I thought I would throw out a request that should help every InDesign CS user out there. I posted this request on Adobe’s InDesgin Scripting forums but received little help. (which is rare)
I do not have CS2, so this may be a non issue. But for CS, InDesign does not offer a “Paste In Back” feature the way “Illustrator” does.
Yes, there are easy workarounds such as “Paste in Place” then using "Object>Arrange>Send Backward. But this is cumbersome in comparison to the one click method found in Illustrator.

This may appear easier than it looks to solve. But it is not because InDesign always pastes an item to the front most item within a stacking order within the “layer” it is on.
So, if you were working within a layer that had 10 items, each item essentially has a stacking order assigned based on the order in which it was added to the page. So if you selected the 5th item (middle item), copied then pasted that item, the new (11th item) would default to the topmost object. (Not a helpful thing”in many instances)

An InDesign effect we often seek, are frames or text with multiple strokes that vary in thickness and weight. This is very easy to accomplish in Ai, since you can copy the object paste it behind the other object and thicken its stroke. (this effect I am mentioning would resemble a wall painting with a “matte” and a “frame”)
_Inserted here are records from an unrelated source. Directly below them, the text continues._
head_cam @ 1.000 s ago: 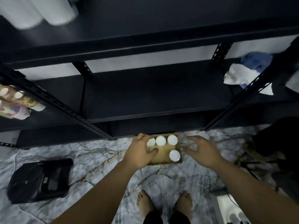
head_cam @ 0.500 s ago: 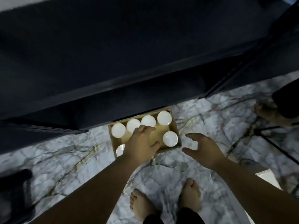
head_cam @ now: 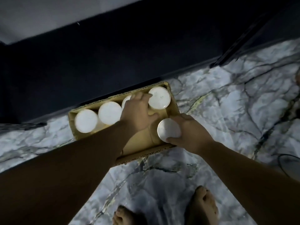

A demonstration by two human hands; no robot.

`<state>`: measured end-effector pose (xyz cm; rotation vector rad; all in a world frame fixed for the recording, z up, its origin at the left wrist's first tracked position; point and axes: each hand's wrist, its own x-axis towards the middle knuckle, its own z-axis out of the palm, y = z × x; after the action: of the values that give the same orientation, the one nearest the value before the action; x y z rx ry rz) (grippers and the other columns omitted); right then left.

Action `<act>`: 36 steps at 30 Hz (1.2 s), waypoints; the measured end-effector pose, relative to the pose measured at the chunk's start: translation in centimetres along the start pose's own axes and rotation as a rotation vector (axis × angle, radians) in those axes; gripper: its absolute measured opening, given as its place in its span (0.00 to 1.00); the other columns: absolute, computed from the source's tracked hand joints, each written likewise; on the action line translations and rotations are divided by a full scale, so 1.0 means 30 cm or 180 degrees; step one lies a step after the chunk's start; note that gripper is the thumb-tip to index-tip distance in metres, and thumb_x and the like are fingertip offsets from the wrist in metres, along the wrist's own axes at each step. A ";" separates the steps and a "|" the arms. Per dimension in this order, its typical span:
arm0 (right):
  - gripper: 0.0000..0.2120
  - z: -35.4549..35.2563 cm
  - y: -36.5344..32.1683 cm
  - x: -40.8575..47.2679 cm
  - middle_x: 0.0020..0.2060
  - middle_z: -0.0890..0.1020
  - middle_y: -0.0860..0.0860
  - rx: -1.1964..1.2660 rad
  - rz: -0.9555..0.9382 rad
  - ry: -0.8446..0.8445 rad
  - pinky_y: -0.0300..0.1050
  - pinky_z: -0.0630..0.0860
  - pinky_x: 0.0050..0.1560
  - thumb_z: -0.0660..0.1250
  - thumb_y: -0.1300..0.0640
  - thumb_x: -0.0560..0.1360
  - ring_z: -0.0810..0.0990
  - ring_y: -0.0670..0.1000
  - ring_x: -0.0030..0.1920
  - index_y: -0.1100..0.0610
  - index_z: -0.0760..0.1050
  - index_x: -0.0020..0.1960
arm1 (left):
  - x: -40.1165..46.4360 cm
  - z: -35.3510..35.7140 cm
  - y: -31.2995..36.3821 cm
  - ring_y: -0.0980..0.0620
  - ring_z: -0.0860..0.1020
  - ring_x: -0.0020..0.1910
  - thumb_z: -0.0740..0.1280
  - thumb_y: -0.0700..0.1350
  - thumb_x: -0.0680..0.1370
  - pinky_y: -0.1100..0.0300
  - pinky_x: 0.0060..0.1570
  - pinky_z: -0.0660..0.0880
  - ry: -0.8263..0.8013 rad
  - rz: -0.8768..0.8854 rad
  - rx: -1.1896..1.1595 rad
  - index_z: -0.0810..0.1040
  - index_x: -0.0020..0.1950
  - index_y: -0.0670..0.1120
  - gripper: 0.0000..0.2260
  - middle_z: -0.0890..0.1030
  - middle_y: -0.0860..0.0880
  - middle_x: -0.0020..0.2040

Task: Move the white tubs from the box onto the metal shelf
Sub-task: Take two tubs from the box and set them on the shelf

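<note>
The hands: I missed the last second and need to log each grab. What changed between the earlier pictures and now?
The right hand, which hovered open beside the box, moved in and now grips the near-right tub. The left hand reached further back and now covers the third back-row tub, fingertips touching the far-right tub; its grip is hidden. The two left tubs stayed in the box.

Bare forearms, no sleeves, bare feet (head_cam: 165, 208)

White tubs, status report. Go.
Right hand grips near tub in cardboard box. Left hand over a far-row tub, grip unclear. Three more tubs uncovered. Metal shelf above, nothing blocking.
</note>
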<state>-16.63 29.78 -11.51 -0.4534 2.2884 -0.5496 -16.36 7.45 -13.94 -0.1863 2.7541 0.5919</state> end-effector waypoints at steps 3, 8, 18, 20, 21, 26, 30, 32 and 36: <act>0.37 0.068 0.024 0.051 0.62 0.77 0.50 -0.0449 -0.0114 0.0228 0.48 0.76 0.58 0.75 0.36 0.65 0.77 0.55 0.62 0.50 0.72 0.69 | 0.073 0.061 -0.008 0.44 0.71 0.69 0.71 0.68 0.67 0.44 0.68 0.68 0.0099 -0.0081 0.0151 0.69 0.75 0.50 0.42 0.75 0.48 0.69; 0.33 0.146 0.021 0.115 0.55 0.77 0.49 -0.1029 -0.0157 0.0449 0.53 0.73 0.57 0.71 0.37 0.61 0.78 0.55 0.57 0.52 0.75 0.61 | 0.138 0.117 0.015 0.45 0.71 0.66 0.75 0.71 0.61 0.44 0.66 0.62 0.0246 -0.0284 0.0171 0.69 0.71 0.50 0.45 0.76 0.50 0.65; 0.39 0.095 -0.017 0.068 0.53 0.80 0.53 -0.0813 -0.0250 0.0584 0.53 0.73 0.55 0.71 0.39 0.54 0.78 0.59 0.54 0.56 0.74 0.61 | 0.096 0.057 0.001 0.49 0.72 0.66 0.77 0.68 0.59 0.45 0.67 0.66 0.0390 -0.0315 -0.0701 0.70 0.70 0.54 0.43 0.78 0.54 0.64; 0.44 0.046 -0.044 0.033 0.55 0.80 0.54 -0.0568 -0.0238 0.0572 0.55 0.75 0.56 0.70 0.39 0.54 0.77 0.60 0.55 0.58 0.74 0.65 | 0.057 0.002 0.003 0.50 0.72 0.64 0.75 0.69 0.58 0.44 0.65 0.68 0.0351 -0.0267 -0.0910 0.70 0.69 0.55 0.42 0.78 0.55 0.63; 0.44 0.018 -0.060 0.011 0.56 0.80 0.55 -0.0452 -0.0254 0.0566 0.55 0.76 0.56 0.70 0.40 0.54 0.77 0.60 0.55 0.60 0.73 0.66 | 0.033 -0.030 0.005 0.50 0.72 0.63 0.75 0.69 0.58 0.44 0.64 0.70 0.0339 -0.0243 -0.1015 0.70 0.68 0.55 0.42 0.78 0.55 0.62; 0.43 -0.133 -0.160 -0.143 0.62 0.76 0.54 0.0032 -0.0225 0.0631 0.51 0.78 0.58 0.75 0.45 0.55 0.75 0.57 0.61 0.59 0.73 0.67 | -0.114 -0.236 0.048 0.52 0.73 0.64 0.79 0.64 0.59 0.50 0.58 0.75 0.0319 -0.0296 -0.1420 0.70 0.69 0.55 0.41 0.77 0.55 0.63; 0.35 -0.286 -0.272 -0.306 0.59 0.77 0.47 0.0266 -0.0312 0.0668 0.43 0.77 0.60 0.74 0.41 0.58 0.74 0.49 0.65 0.53 0.76 0.63 | -0.265 -0.448 0.126 0.56 0.76 0.61 0.83 0.58 0.61 0.57 0.54 0.75 0.0398 -0.0319 -0.1653 0.70 0.68 0.54 0.40 0.77 0.57 0.63; 0.31 -0.387 -0.358 -0.417 0.56 0.80 0.48 0.0345 -0.0348 0.0702 0.36 0.72 0.60 0.72 0.41 0.60 0.75 0.49 0.64 0.54 0.79 0.59 | -0.358 -0.558 0.176 0.58 0.76 0.58 0.82 0.61 0.59 0.59 0.53 0.74 0.0395 -0.0347 -0.1742 0.69 0.65 0.58 0.39 0.77 0.62 0.59; 0.24 -0.613 -0.562 -0.671 0.57 0.83 0.58 0.0330 -0.0313 0.0730 0.38 0.70 0.53 0.79 0.53 0.63 0.71 0.49 0.60 0.62 0.82 0.56 | -0.545 -0.781 0.279 0.58 0.77 0.59 0.81 0.62 0.58 0.58 0.56 0.76 0.0343 -0.0216 -0.1710 0.68 0.63 0.62 0.38 0.77 0.61 0.60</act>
<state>-13.71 29.59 20.41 -0.4745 2.4496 -0.8015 -9.10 6.18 14.91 -0.4400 2.6094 1.3250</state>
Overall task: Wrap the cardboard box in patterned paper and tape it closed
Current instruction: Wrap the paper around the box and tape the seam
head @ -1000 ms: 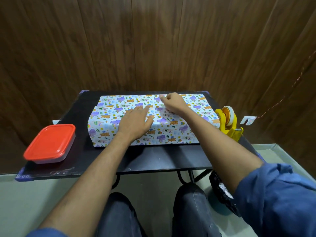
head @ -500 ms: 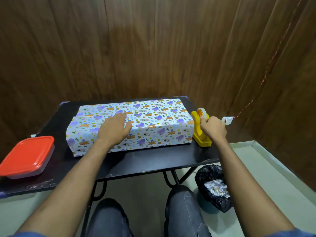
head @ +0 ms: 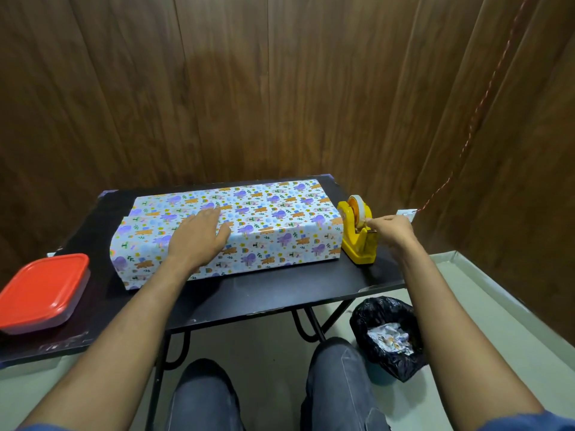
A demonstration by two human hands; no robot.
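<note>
Left hand (head: pixel 199 236) flat on top of the wrapped box (head: pixel 230 231), fingers straight and spread, palm pressing the patterned paper (head: pixel 273 244) down near the front top edge. Thumb angled out toward 3 o'clock, fingertips aimed at 12. No curl, nothing gripped, just pressing.

Over at 3 o'clock from that hand, right hand (head: pixel 390 230) up against the tape dispenser (head: pixel 357 234). Thumb and forefinger pinched together right at the roll of tape (head: pixel 356 206), at the tape end by the look of it, though the strip itself too thin to make out. Remaining fingers curled loosely behind.

Box lying lengthwise across the middle of the black table (head: pixel 280 293), fully covered in paper with purple and orange cartoon prints on pale blue. Paper overhanging at the 9 o'clock end, a fold line showing along the top there. Yellow dispenser standing just beside the box's 3 o'clock end, touching or nearly so, near the table's edge.

Further out, at 8 o'clock from the box, a red-lidded container (head: pixel 43 293) sitting at the table's near left corner, well apart from the box. Down at 5 o'clock, under the table's right end, a black bin bag (head: pixel 389 337) on the floor with crumpled scraps inside. Wood-panel wall (head: pixel 280 88) behind at 12, and a reddish cord (head: pixel 473 119) slanting down it at 2 o'clock to a small white fitting. Dark trouser knees at 6.
</note>
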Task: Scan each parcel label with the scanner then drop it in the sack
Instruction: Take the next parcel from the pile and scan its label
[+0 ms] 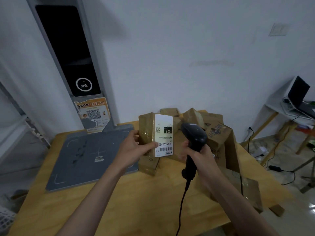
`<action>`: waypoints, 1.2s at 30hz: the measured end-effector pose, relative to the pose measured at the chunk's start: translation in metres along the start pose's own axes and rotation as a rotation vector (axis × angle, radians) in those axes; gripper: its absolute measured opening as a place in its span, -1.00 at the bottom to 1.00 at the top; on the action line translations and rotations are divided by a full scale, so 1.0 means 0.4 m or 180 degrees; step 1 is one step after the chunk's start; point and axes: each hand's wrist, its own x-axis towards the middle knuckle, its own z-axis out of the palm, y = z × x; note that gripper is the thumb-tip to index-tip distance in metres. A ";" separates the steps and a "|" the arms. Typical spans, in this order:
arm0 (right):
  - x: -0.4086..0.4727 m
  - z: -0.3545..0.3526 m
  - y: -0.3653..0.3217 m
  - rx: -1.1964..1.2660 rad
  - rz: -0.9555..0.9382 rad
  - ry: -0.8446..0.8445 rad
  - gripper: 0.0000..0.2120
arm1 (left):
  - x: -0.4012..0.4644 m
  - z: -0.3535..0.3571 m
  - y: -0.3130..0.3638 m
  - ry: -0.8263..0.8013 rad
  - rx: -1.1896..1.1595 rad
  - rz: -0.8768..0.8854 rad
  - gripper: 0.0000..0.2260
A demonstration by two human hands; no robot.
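— Above the wooden table [133,198], what is the left hand [131,149] doing?
— It is gripping a parcel [153,133] upright, thumb lying on its white label [163,135].
— And at three o'clock of it?
— The right hand [199,154] is clutching the scanner [194,138] by the handle, head sitting just beside the label. More boxes [213,128] are piling up behind.
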 end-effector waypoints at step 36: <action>-0.155 -0.059 0.065 -0.0410 0.0248 -0.0298 -0.86 | 0.006 0.044 -0.063 -0.0324 -0.0194 -0.0076 -0.43</action>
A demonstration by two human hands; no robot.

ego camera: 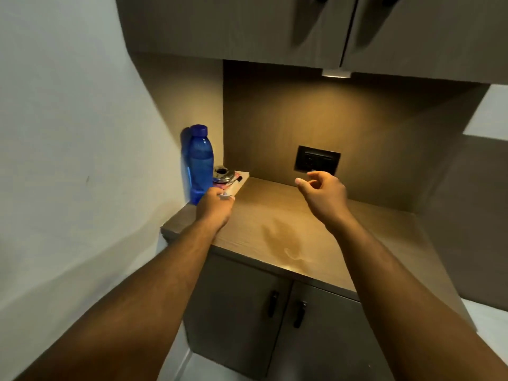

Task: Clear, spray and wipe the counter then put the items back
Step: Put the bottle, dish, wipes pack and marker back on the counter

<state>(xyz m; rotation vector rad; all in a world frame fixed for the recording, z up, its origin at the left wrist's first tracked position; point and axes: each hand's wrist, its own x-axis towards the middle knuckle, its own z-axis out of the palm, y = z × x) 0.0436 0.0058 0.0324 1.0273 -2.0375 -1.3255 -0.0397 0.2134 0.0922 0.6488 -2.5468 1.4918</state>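
Reaching over the wooden counter, the left hand is closed around a small white item I cannot identify, while the right hand hovers loosely open, empty. Farther back, a blue bottle stands upright in the left corner beside a shiny lid on a notepad.

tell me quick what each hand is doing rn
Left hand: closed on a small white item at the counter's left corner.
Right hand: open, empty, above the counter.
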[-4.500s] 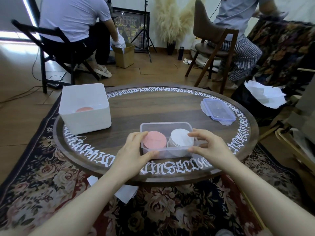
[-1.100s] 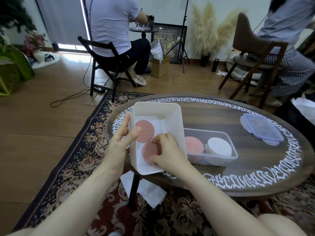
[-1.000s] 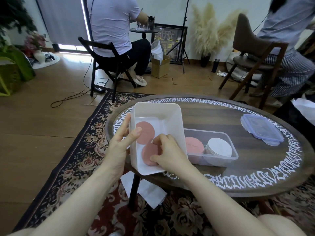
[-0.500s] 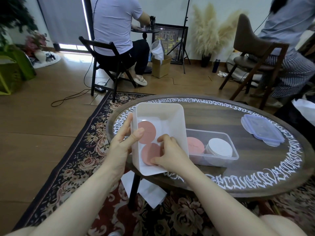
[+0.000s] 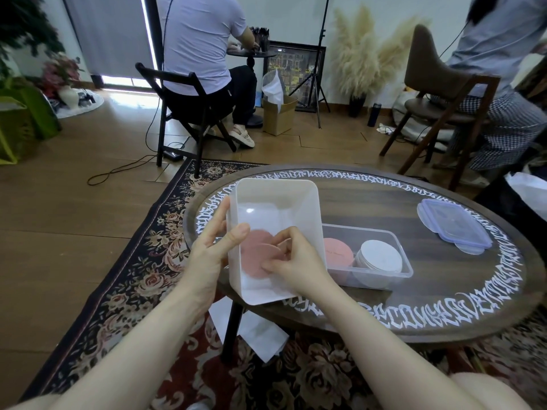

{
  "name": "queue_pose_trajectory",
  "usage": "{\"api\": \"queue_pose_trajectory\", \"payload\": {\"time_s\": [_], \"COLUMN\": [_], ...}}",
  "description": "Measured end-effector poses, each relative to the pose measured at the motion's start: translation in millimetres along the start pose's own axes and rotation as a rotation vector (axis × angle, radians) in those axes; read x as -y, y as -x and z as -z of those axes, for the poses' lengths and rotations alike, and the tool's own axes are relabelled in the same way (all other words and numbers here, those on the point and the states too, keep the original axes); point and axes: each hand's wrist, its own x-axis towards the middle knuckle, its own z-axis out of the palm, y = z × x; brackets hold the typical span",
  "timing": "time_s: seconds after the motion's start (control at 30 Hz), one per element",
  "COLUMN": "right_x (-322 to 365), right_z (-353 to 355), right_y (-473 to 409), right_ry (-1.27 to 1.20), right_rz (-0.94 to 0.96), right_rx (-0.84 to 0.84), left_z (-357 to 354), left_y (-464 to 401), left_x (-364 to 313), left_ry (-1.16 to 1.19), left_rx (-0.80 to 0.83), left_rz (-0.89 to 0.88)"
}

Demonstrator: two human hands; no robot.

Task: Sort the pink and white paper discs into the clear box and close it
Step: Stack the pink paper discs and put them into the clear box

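I see the left hand (image 5: 211,250) gripping the left wall of the white bin (image 5: 276,202), which is tilted toward me at the table (image 5: 444,297) edge. The right hand (image 5: 291,261) reaches inside, fingers pinching pink discs (image 5: 256,255). The clear box (image 5: 367,257) sits just right of the bin, holding one pink stack (image 5: 337,253) and one white stack (image 5: 380,255). Its lid (image 5: 451,221) lies well apart.

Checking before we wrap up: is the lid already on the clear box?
No: the blue-rimmed lid lies on the table to the right, apart from the clear box, which stands open with its discs showing.
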Motion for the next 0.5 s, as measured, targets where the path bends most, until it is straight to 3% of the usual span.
{"api": "queue_pose_trajectory", "payload": {"time_s": [0.13,0.23,0.37,0.5], "right_x": [-1.3,-3.9,-0.5,3.1], "right_z": [0.8,-2.5,-4.1,-1.8], "right_y": [-0.3,2.3,7.2,10.6], "right_ry": [-0.053,0.067,0.343,0.358], "right_rz": [-0.04,-0.057,0.06,0.159], "right_rx": [-0.001,0.024,-0.082,-0.13], "left_z": [1.2,1.6,1.3,0.0], "left_y": [0.1,0.9,0.7,-0.4], "left_x": [0.5,0.1,0.4,1.0], "left_ry": [0.005,0.0,0.013,0.004], "left_rx": [0.022,0.056,0.036,0.013], "left_rz": [-0.001,-0.006,-0.004,0.001]}}
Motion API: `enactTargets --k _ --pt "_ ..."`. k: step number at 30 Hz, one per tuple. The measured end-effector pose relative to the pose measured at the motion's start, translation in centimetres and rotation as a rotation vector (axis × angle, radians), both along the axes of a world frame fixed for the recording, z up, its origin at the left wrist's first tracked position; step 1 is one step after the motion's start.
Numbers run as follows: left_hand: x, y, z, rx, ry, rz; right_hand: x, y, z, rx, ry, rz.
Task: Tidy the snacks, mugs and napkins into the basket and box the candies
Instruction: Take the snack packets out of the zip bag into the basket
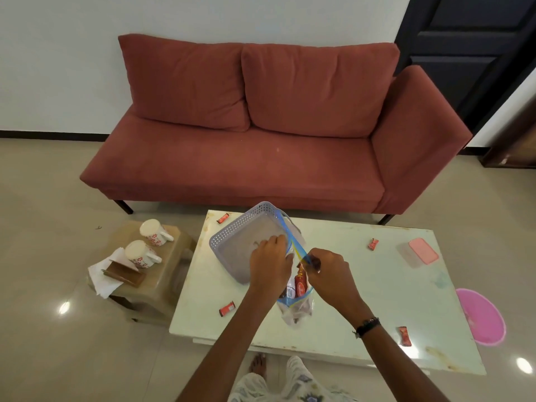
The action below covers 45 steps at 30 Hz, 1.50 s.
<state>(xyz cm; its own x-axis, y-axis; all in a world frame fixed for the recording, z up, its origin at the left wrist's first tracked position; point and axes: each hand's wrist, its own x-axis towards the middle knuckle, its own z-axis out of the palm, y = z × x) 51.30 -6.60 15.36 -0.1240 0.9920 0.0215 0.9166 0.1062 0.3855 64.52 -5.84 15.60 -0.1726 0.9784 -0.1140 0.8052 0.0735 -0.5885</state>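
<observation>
Both hands hold a clear zip bag [295, 303] of snacks upright on the table [362, 285]. The right hand [327, 271] pinches the blue zip strip at its near end; the left hand [271, 261] grips the bag's mouth further along, over the near wall of the grey basket [232, 242]. The step looks like sealing the snack bag before it goes in. The next move calls for running the pinch along the strip, then lifting the bag forward over the basket rim just beyond the left hand.

Red candies lie scattered: one [227, 308] left of the left forearm, one [404, 335] right of the right wrist, one [373, 244] beyond the right hand, one [222, 218] past the basket. The pink-lidded box [420, 252] sits far right. Two mugs [145, 252] and napkins [101, 280] wait on a stool [162, 274] off left, well apart from the basket. Nothing blocks the basket.
</observation>
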Motion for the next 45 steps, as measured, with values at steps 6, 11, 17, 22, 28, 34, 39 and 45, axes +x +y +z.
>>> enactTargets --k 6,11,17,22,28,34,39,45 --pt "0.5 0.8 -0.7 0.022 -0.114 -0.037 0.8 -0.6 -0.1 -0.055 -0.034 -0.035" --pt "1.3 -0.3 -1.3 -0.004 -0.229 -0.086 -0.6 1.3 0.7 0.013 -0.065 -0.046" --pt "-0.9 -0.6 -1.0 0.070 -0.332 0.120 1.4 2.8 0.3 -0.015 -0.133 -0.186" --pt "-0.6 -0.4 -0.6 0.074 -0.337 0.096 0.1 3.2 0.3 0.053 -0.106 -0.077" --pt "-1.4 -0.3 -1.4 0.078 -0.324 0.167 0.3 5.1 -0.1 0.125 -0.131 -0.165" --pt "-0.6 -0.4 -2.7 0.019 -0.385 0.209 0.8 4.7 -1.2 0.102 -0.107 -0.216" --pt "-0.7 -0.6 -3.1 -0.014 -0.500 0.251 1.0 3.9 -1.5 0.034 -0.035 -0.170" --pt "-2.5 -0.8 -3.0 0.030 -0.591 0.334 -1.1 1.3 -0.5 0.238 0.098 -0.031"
I don’t know how to script my request, but I am thinking the logic would work something like this:
Note, an object would ideally be an “active selected” item on the page, and also copied to the clipboard prior to activating the script.
With that in mind, the script would have to know the level that selected item falls with the stacking order on its layer.
To perform the “Paste In Back” the script could utilize InDesign’s “Paste in Place” feature and then use InDesign’s Object>Arrange>Send Backward. BUT, it would have to apply Send Backward repeatedly equaling the (selected item’s stacking order + 1). This is assuming the top most item is consider “1” in terms of the stacking order, not vice versa?
I have no idea if InDesign could return such values?

All said and done, if such a script could be written, I cannot see how it could not benefit every InDesign user out there? I am still baffled why Illustrator has such a feature but InDesign does not?